Industrial zone El lawy stud ran by El doc ramy.

History
In 1826, Mohammed Ali transferred the capital of Monufia from Menouf to Shibin El Kom as the latter fell exactly in the center of the governorate. Other than Shibin El Kom, the governorate had four other administrative divisions which are Quesna, Tala, Menouf and Talawy. In 1942, El Shohada became a new administrative division and included parts from Shibin El Kom and Tala. In 1947, Bagour was created to encompass regions from Menouf, Talawy, Quesna and Shibin El Kom. In 1955, five villages were taken from Tala and redistributed to Tanta. In 1960, Berket El Sabe'e (Lake of the Lion) was established and consisted of former towns and villages of Tala, Quesna and Shibin El Kom. In 1975, Sers El Lyan became a city rather than a village after it was separated from Menouf. In 1991, Sadat City was annexed to Monufia, being its only region west of the Rosetta branch. In the final round of the 2012 Egyptian presidential election, Monufia had the highest voter turnout rate of all governorates (61.5%) as well as the most overwhelming support for candidate Ahmed Shafik (71.5%).

Agriculture

The governorate is famous for the production of crops like cotton, maize and wheat as well as vegetable crops such as potatoes and green beans of which a large part is exported.
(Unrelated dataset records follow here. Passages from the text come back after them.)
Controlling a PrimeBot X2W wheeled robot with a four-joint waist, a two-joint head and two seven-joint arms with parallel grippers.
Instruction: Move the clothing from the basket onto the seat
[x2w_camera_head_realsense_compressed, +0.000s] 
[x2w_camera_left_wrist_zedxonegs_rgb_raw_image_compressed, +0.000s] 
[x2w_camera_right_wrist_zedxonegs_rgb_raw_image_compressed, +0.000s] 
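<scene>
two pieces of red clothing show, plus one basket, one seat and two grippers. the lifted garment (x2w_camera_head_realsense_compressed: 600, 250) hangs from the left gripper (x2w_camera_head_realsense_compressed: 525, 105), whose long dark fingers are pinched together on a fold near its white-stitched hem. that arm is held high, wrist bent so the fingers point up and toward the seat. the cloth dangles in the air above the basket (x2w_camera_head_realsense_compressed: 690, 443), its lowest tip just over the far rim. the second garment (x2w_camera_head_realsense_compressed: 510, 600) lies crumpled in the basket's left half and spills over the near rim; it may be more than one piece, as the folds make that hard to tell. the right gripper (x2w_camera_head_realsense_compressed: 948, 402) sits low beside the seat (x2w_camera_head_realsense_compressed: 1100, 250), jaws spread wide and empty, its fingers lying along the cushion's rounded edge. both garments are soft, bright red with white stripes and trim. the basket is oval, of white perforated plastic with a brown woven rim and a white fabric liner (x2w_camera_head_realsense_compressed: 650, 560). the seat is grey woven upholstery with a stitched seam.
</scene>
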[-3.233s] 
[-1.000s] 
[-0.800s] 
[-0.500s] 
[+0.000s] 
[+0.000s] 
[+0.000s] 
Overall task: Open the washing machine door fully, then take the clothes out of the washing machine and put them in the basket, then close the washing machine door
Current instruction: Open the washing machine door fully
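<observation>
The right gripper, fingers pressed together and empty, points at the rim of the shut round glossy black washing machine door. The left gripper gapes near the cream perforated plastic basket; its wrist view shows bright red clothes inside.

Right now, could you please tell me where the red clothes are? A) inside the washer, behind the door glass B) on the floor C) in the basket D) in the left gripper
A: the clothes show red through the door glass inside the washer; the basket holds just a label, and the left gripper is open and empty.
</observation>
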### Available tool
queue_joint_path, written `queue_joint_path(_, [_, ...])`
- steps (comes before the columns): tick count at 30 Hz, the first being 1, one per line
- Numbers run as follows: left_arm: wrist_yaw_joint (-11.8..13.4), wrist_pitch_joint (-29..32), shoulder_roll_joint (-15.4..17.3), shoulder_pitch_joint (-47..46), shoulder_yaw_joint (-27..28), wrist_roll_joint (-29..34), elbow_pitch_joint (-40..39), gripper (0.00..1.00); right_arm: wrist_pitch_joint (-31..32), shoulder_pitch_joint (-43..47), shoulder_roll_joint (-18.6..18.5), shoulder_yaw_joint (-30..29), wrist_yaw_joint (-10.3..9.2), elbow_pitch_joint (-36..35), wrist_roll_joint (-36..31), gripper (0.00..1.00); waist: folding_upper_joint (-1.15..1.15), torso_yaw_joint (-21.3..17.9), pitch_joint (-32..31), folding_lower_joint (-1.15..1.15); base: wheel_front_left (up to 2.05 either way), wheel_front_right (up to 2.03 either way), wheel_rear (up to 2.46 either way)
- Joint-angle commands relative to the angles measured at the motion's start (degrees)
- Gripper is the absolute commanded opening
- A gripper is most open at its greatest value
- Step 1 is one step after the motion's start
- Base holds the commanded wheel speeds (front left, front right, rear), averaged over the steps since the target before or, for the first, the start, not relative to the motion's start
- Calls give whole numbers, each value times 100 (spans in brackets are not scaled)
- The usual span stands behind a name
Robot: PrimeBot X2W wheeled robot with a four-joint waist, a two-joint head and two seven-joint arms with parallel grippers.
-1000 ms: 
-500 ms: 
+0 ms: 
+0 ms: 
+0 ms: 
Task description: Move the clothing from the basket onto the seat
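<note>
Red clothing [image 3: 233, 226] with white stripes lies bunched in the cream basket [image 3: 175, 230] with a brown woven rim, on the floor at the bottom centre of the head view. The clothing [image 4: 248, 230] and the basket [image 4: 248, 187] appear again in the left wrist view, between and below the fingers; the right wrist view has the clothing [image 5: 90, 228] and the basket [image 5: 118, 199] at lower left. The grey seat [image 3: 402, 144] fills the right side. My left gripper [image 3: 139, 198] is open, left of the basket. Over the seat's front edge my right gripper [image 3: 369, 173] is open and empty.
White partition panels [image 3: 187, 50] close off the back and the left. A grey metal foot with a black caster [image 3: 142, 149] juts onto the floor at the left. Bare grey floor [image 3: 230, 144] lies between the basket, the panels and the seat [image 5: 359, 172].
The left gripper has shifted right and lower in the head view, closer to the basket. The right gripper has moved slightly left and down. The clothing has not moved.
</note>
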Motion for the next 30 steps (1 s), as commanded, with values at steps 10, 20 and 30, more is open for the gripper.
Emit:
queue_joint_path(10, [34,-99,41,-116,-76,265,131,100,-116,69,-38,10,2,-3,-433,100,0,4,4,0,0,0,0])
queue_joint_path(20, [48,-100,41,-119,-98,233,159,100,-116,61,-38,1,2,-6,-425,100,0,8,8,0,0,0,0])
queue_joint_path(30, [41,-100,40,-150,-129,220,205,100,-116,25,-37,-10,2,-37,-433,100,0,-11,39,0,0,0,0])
Agricultural land is irrigated with water from the Rosetta and Damietta branches of the Nile. Agriculture is generally the main activity of the population due to the fertile land in the Nile Delta.

Notable residents
 

Monufia Governorate is particularly known for being the birthplace of St. Pishoy, born in the village of Shansa (Shensha or Shesna), and of two Egyptian presidents: Anwar Sadat (1918–1981) and Hosni Mubarak (1928-2020). Monufia is also where the parents of Egyptian President Abdel Fattah El-Sisi (b. 1954) originated.
 Naguib El-Helaly Gohar (1944–2015), professor and university president

Projects
In 1981, the Basic Village Service Program (BVS), under the auspices of USAID, had several water, road, and other projects, going on in several markazes in the Monufia Governorate.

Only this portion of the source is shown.